▶ [Task requirements] Please set down, with no changes, every line of the material below from the one containing "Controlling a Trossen" through the end. Skip the pictures.

▶ [Collected material]
┏━━
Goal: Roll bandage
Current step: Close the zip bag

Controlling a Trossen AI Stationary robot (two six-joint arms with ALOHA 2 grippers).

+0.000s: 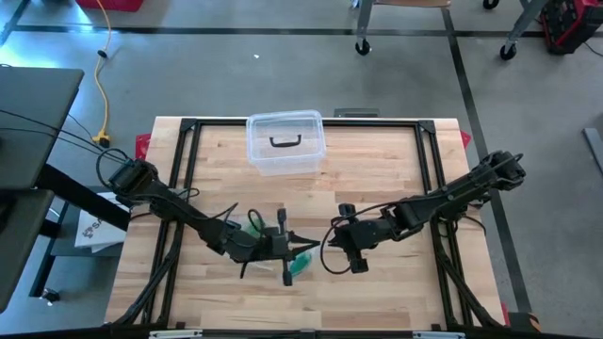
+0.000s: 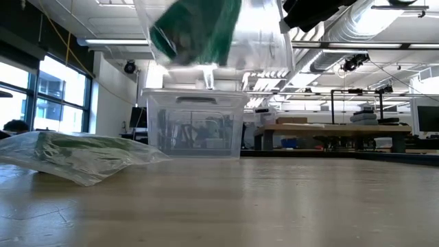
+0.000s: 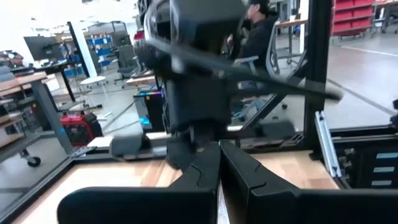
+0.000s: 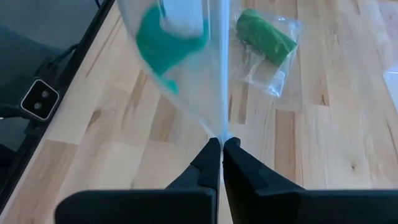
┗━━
▶ [Your response]
Controlling a Trossen AI Stationary robot (two six-joint arms with ALOHA 2 grippers).

+0.000s: 
+0.000s: 
+0.000s: 
+0.000s: 

The response to this exercise is now complete.